We'd been planning our next workshop on January 29 for months. My colleague and beloved friend, Helena Grant, and I had been talking with excitement about the theme "Reparenting of the inner child". We had even postponed the workshop from December to January after listening to our inner girls who needed more time. Come 2021, we were ready and prepared to offer it. And yet the universe wanted something else. Helena got ill with COVID-19 and uncertainty literally took over her life.
There's so many things generating uncertainty in this moment. Of course the pandemic, which has dropped in our lives like a bucket of ice water and has stayed in an attempt to freeze us. And at times, it did freeze us. How many days have I woken up not knowing what to do? How many plans have I had to change? How many fears have awakened and tried to block me?
Fortunately, Helena was able to find her ground in this process of fighting the illness with her family support, her conscious selfcare and healing plan, and with her full trust in the process of life. In this moment she is out of danger and progressing every day. Part of finding her ground has been to listen to her "no". Despite her excitment about coleading this workshop with me, her body was giving her signals that she needed more time to fully recover. How many times has she ignored these signals and has forced herself to "get the job done"?But not this time. She has done much personal work y has so much commitment to sharing it with the world to be able to continue feeding such incongruence. This time she has listened to her "no" and has decided to postpone the workshop with me.
What a gift, to herself and to me. Because not only it inspires me to listen and connect with my own internal signals, but because it brought up a new uncertainty which has facilitated deep reflexion. It allowed me to reflect what is it I feel when uncertainty arises, how my body reacts, how my mind responds, what signals come up and how I chose to listen to them, or not. It's also helped me reflect on the many layers of uncertainty in my life, and in the lives of everyone. The uncertainty of leaving everything behind and move back to Spain after many years in the US, just before the pandemic! The uncertainty of having to rethink all the plans because of an illness that has confined us all and which has shifted how the world works, how we live, and how we communicate. The uncertainty of how long this is gonna last and how it's gonna evolve, what is going to go back to what it was and what is not going to.

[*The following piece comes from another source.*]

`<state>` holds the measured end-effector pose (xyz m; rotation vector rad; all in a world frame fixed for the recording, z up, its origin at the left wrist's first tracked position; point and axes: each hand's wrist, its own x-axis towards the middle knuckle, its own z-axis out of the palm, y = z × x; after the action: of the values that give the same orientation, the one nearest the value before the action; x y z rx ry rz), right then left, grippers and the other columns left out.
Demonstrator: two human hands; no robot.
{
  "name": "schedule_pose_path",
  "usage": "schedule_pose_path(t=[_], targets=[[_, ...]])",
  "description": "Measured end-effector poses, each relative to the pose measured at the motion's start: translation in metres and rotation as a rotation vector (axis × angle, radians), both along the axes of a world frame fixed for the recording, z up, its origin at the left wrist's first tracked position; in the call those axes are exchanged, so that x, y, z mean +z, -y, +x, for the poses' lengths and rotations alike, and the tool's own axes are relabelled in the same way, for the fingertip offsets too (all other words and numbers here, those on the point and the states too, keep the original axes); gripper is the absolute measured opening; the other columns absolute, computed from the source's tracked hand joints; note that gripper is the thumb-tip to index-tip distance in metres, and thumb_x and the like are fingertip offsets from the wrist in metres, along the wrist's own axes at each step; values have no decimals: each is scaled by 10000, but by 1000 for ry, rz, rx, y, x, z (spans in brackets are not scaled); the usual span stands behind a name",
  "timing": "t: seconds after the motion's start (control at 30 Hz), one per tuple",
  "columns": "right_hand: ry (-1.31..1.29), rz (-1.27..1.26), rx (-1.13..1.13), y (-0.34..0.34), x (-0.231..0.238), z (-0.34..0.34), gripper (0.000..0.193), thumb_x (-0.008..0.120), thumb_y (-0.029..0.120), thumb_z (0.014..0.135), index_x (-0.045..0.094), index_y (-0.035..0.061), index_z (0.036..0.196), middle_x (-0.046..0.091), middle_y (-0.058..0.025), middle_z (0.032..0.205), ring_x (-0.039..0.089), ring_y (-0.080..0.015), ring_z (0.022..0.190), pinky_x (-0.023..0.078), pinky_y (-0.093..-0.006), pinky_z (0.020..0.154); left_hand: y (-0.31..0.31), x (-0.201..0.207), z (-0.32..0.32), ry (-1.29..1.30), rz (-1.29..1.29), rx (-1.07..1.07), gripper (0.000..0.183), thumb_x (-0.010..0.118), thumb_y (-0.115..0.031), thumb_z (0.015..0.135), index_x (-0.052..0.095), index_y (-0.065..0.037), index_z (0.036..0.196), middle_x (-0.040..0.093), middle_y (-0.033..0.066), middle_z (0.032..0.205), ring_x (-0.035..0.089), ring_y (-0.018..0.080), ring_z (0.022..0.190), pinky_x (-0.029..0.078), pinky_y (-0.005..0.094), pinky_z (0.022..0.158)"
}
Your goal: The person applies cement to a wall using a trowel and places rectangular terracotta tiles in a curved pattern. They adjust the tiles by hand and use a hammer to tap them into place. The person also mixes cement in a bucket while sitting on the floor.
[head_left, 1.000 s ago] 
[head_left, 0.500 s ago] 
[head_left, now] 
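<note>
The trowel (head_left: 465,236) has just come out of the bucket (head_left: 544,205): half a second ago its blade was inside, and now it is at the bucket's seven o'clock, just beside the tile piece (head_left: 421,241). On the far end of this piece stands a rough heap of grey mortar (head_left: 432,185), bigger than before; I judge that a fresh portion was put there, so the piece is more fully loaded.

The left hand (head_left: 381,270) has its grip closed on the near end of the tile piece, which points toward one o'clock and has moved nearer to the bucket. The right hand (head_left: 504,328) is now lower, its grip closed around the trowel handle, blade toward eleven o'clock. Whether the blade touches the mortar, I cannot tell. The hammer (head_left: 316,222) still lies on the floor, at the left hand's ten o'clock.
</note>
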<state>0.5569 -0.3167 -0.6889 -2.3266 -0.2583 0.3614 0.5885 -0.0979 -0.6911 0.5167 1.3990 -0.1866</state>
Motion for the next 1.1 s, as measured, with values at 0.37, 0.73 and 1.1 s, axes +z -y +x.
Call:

Well, thanks to this opportunity Helena Bueno, pues gracias a la oportunidad que me ha presentado gifted me with, I have listened to my inner signals regarding this immediate uncertainty about the workshop. I lit up some candles, I breathed and looked inside, I wrote and I asked for support. And in the place of a "no", I found a "yes". A "yes" to doing the workshop on my own this month on this very subject of uncertainty, which is so present in all of our lives.